[WORK REQUIRED]
Pictures stay out of your copy, but everything else in the records below must be repeated exactly.

[MATERIAL FOR THE TASK]
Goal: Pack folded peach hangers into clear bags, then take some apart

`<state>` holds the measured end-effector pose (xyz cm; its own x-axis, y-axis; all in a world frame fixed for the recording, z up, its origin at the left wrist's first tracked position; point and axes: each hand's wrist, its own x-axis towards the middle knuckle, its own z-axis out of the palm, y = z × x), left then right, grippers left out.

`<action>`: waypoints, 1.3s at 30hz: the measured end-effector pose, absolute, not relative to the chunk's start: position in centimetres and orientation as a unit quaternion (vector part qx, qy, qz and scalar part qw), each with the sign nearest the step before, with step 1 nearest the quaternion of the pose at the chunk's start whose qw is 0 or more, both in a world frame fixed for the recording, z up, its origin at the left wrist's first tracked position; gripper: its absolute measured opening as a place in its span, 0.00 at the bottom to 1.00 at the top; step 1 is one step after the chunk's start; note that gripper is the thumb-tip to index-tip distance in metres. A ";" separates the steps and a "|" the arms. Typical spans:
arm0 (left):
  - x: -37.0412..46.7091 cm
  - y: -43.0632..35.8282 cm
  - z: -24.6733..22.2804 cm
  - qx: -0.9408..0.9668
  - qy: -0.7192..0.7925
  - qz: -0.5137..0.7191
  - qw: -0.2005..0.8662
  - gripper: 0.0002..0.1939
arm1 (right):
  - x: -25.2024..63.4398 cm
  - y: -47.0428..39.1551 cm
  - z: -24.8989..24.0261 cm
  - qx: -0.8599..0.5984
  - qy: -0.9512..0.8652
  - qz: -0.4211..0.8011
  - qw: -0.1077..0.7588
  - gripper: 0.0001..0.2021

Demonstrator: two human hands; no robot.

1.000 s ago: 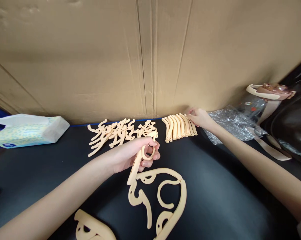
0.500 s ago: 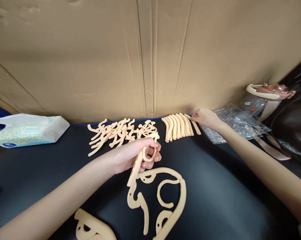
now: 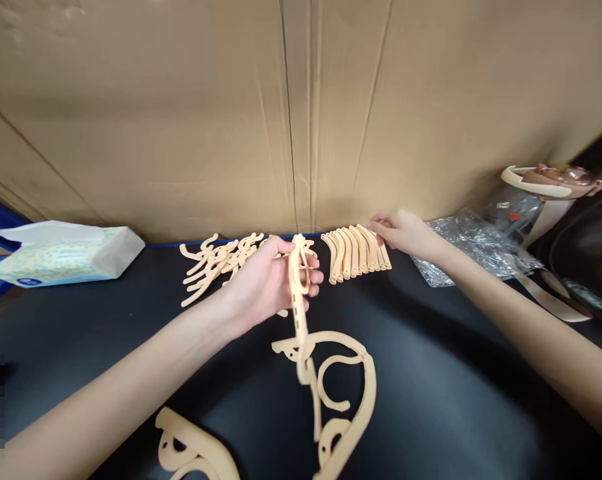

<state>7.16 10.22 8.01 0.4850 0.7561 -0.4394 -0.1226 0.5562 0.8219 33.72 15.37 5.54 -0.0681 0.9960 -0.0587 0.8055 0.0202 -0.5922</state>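
Note:
My left hand (image 3: 275,280) is closed around a cream plastic folding-hanger piece (image 3: 299,307), slotted along its edge. A curved hook part hangs from its lower end, partly blurred. On the right, my right hand (image 3: 405,233) has its fingers pinched at the upper end of the last hanger arm (image 3: 385,257) in a neat row of hanger arms (image 3: 351,253). Below my left hand lies an opened folding hanger (image 3: 365,393) with its hook (image 3: 323,387) inside the curve. Behind my left hand is a loose pile of hanger hooks (image 3: 205,267), partly hidden.
Another folded hanger (image 3: 195,443) lies at the near edge, cut off by the frame. A tissue pack (image 3: 65,257) sits at the left. At the right are clear plastic bags (image 3: 461,243) and a brown lidded bottle (image 3: 555,181) with a strap. Cardboard (image 3: 181,120) stands behind the black tabletop (image 3: 431,373).
My left hand has turned the hanger piece more upright, and its hook part has swung right. The last hanger arm on the right has moved left against the row with my right hand.

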 end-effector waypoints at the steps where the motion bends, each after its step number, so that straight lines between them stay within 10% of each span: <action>1: 7.2 10.2 8.2 0.378 0.415 0.310 0.767 0.18 | 32.4 14.2 6.2 -0.628 -0.699 0.276 0.203 0.27; 4: 7.1 9.9 8.5 0.421 0.383 0.371 0.733 0.14 | 28.7 10.4 7.9 -0.527 -0.732 0.378 0.210 0.34; 9: 6.7 8.7 8.5 0.525 0.401 0.382 0.646 0.02 | 25.9 6.9 8.6 -0.408 -0.733 0.446 0.313 0.15; 20: 6.9 6.9 10.5 0.631 0.385 0.314 0.596 0.15 | 24.9 6.7 6.1 -0.392 -0.634 0.582 0.327 0.26; 28: 6.3 7.5 10.2 0.536 0.375 0.380 0.654 0.11 | 25.7 6.7 6.9 -0.445 -0.784 0.241 0.359 0.15; 39: 5.7 8.8 10.5 0.553 0.356 0.409 0.633 0.10 | 27.4 6.3 9.6 -0.412 -0.762 0.179 0.467 0.18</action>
<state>5.70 8.78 10.48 0.4123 0.9110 0.0025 -0.1238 0.0533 0.9909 27.41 6.26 9.61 -0.2246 0.7949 0.5636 0.4604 0.5963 -0.6576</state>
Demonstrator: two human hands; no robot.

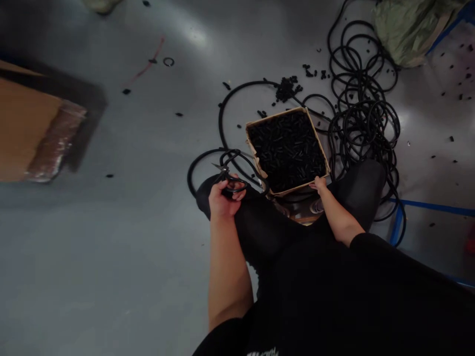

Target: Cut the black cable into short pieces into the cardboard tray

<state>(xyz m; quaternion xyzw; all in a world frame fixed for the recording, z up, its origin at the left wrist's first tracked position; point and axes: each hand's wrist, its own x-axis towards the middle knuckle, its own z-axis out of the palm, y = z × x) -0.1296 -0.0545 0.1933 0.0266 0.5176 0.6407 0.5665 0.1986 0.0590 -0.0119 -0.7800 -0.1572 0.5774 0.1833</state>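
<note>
The left hand [221, 198] is closed around the loop handles of a pair of black scissors [229, 179], the blades pointing up and away over the left knee [208, 195]; the right hand [319, 185] rests with its fingers curled over the near rim of a cardboard box [260, 165], a light hold rather than a firm grip; the box stands on the grey floor [111, 257] between the person's legs and is filled with short black cut pieces [287, 148].

A length of black rubber tube [222, 109] loops on the floor just beside the scissors and passes under the left hand, and a large tangle of coiled tube [365, 113] lies to the right of the box, touching its far corner.

The likely risks, as I judge them: the scissors sit close to the thigh and the loop of tube, so a careless swing could nick the leg or snag the tube; the box is held at one edge only, so a pull there could tip it and spill the pieces among the loose bits [287, 89] already scattered beyond it; the coils near the right leg could catch a foot or drag against the box; whether the blades are open I cannot tell.
</note>
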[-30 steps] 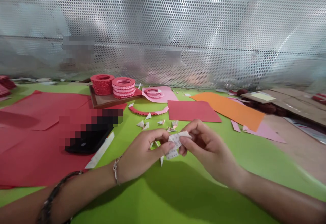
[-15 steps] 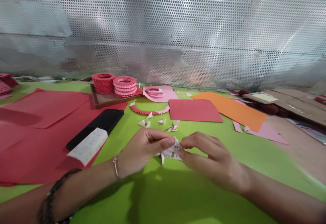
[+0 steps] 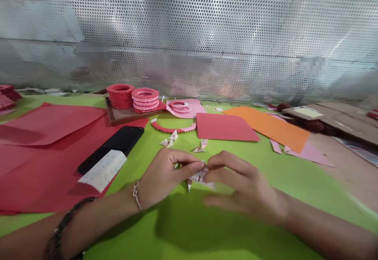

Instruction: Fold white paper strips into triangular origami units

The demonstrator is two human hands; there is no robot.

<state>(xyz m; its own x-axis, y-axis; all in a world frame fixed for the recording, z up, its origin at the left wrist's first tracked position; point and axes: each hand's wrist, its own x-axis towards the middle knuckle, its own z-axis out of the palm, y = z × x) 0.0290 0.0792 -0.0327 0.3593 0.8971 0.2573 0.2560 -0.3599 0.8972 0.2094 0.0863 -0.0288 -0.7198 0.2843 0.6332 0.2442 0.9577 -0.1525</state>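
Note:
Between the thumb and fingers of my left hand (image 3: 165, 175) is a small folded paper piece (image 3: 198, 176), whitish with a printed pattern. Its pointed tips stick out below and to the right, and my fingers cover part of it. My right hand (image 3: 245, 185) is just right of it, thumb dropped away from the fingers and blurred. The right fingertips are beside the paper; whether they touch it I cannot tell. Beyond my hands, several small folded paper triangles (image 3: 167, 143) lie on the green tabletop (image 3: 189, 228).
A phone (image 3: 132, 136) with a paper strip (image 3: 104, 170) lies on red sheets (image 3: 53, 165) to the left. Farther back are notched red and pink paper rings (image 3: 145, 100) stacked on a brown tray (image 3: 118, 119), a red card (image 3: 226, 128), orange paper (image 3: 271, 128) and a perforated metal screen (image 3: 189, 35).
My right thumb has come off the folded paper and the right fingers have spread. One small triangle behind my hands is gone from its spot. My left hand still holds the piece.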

[PROBLEM SOLUTION]
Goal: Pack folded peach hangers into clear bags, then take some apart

`<state>` holds the measured end-effector pose (xyz cm; its own x-axis, y-axis; all in a world frame fixed for the recording, z up, its origin at the left wrist's first tracked position; point and axes: each hand's wrist, its own x-axis towards the middle knuckle, its own z-axis out of the palm, y = z × x), left then right, grippers left out.

`<action>`: waypoints, 1.3s at 30hz: the measured end-effector pose, absolute, not relative to the chunk's start: position in centimetres and orientation as a unit quaternion (vector part qx, qy, qz and scalar part qw), each with the sign nearest the step before, with step 1 nearest the quaternion of the pose at the chunk's start whose qw is 0 or more, both in a world frame fixed for the recording, z up, its origin at the left wrist's first tracked position; gripper: its absolute measured opening as a place in its span, 0.00 at the bottom to 1.00 at the top; step 1 is one step after the chunk's start; note that gripper is the thumb-tip to index-tip distance in metres. A ";" separates the steps and a "|" the arms. Typical spans:
arm0 (left):
  - x: -37.0412..46.7091 cm
  - y: -43.0632..35.8282 cm
  - z: -24.6733..22.2804 cm
  - qx: -0.9408..0.9668
  - qy: -0.7192..0.7925
  - qz: -0.5137..0.7191
  - qw: -0.2005..0.8662
  - gripper: 0.0002..0.1939
arm1 (right):
  - x: -25.2024..63.4398 cm
  - y: -47.0428..39.1551 cm
  - z: -24.8989..24.0261 cm
  - qx: -0.8599..0.5984
  - qy: -0.9512..0.8652
  - qz: -0.4211..0.8011
  - qw: -0.1077..0.7588
  - gripper: 0.0001..0.2021

Demonstrator: two human hands; no robot.

1.000 s ago: 
0.500 s ago: 
now: 

<state>7.16 10.22 8.01 0.4850 0.7561 -0.4394 -0.1226 0.5562 0.8219 33.72 15.37 5.54 -0.0681 0.9960 -0.0587 0.8055 0.0202 -0.5922</state>
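Note:
My left hand (image 3: 275,280) is closed around a cream plastic folding-hanger piece (image 3: 299,307), slotted along its edge. A curved hook part hangs from its lower end, partly blurred. On the right, my right hand (image 3: 405,233) has its fingers pinched at the upper end of the last hanger arm (image 3: 385,257) in a neat row of hanger arms (image 3: 351,253). Below my left hand lies an opened folding hanger (image 3: 365,393) with its hook (image 3: 323,387) inside the curve. Behind my left hand is a loose pile of hanger hooks (image 3: 205,267), partly hidden.
Another folded hanger (image 3: 195,443) lies at the near edge, cut off by the frame. A tissue pack (image 3: 65,257) sits at the left. At the right are clear plastic bags (image 3: 461,243) and a brown lidded bottle (image 3: 555,181) with a strap. Cardboard (image 3: 181,120) stands behind the black tabletop (image 3: 431,373).
My left hand has turned the hanger piece more upright, and its hook part has swung right. The last hanger arm on the right has moved left against the row with my right hand.
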
 end-effector waypoints at the steps where the motion bends, each after its step number, so that straight lines between them stay within 10% of each span: <action>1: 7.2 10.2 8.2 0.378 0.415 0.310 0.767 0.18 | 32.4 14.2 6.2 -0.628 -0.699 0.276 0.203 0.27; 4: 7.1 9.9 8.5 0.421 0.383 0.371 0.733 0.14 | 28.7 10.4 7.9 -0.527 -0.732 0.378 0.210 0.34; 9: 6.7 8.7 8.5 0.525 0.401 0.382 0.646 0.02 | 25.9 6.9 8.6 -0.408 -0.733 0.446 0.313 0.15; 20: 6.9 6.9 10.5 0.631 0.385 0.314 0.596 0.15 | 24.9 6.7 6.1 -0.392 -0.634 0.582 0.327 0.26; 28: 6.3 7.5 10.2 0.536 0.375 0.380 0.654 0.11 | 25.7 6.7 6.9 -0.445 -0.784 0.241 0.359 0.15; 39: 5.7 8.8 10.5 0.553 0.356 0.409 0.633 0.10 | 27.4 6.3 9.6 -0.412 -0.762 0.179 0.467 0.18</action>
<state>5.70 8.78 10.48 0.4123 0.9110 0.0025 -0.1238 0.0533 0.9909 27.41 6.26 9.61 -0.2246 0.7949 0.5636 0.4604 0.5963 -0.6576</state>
Demonstrator: two human hands; no robot.


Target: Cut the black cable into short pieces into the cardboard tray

<state>(xyz m; quaternion xyzw; all in a world frame fixed for the recording, z up, its origin at the left wrist's first tracked position; point and axes: each hand's wrist, its own x-axis towards the middle knuckle, its own z-axis out of the palm, y = z × x) -0.1296 -0.0545 0.1933 0.0266 0.5176 0.6407 0.5665 0.1986 0.0590 -0.0119 -0.7800 -0.1572 0.5774 0.1833</state>
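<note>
The left hand [221, 198] is closed around the loop handles of a pair of black scissors [229, 179], the blades pointing up and away over the left knee [208, 195]; the right hand [319, 185] rests with its fingers curled over the near rim of a cardboard box [260, 165], a light hold rather than a firm grip; the box stands on the grey floor [111, 257] between the person's legs and is filled with short black cut pieces [287, 148].

A length of black rubber tube [222, 109] loops on the floor just beside the scissors and passes under the left hand, and a large tangle of coiled tube [365, 113] lies to the right of the box, touching its far corner.

The likely risks, as I judge them: the scissors sit close to the thigh and the loop of tube, so a careless swing could nick the leg or snag the tube; the box is held at one edge only, so a pull there could tip it and spill the pieces among the loose bits [287, 89] already scattered beyond it; the coils near the right leg could catch a foot or drag against the box; whether the blades are open I cannot tell.
</note>
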[-30 steps] 
[-15 steps] 
[+0 steps] 

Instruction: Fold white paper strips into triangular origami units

The demonstrator is two human hands; there is no robot.

<state>(xyz m; its own x-axis, y-axis; all in a world frame fixed for the recording, z up, its origin at the left wrist's first tracked position; point and axes: each hand's wrist, its own x-axis towards the middle knuckle, its own z-axis out of the palm, y = z × x) 0.0290 0.0792 -0.0327 0.3593 0.8971 0.2573 0.2560 -0.3599 0.8972 0.2094 0.0863 -0.0288 -0.7198 0.2843 0.6332 0.2442 0.9577 -0.1525</state>
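Note:
Between the thumb and fingers of my left hand (image 3: 165, 175) is a small folded paper piece (image 3: 198, 176), whitish with a printed pattern. Its pointed tips stick out below and to the right, and my fingers cover part of it. My right hand (image 3: 245, 185) is just right of it, thumb dropped away from the fingers and blurred. The right fingertips are beside the paper; whether they touch it I cannot tell. Beyond my hands, several small folded paper triangles (image 3: 167, 143) lie on the green tabletop (image 3: 189, 228).
A phone (image 3: 132, 136) with a paper strip (image 3: 104, 170) lies on red sheets (image 3: 53, 165) to the left. Farther back are notched red and pink paper rings (image 3: 145, 100) stacked on a brown tray (image 3: 118, 119), a red card (image 3: 226, 128), orange paper (image 3: 271, 128) and a perforated metal screen (image 3: 189, 35).
My right thumb has come off the folded paper and the right fingers have spread. One small triangle behind my hands is gone from its spot. My left hand still holds the piece.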

With the answer given, the exercise is closed.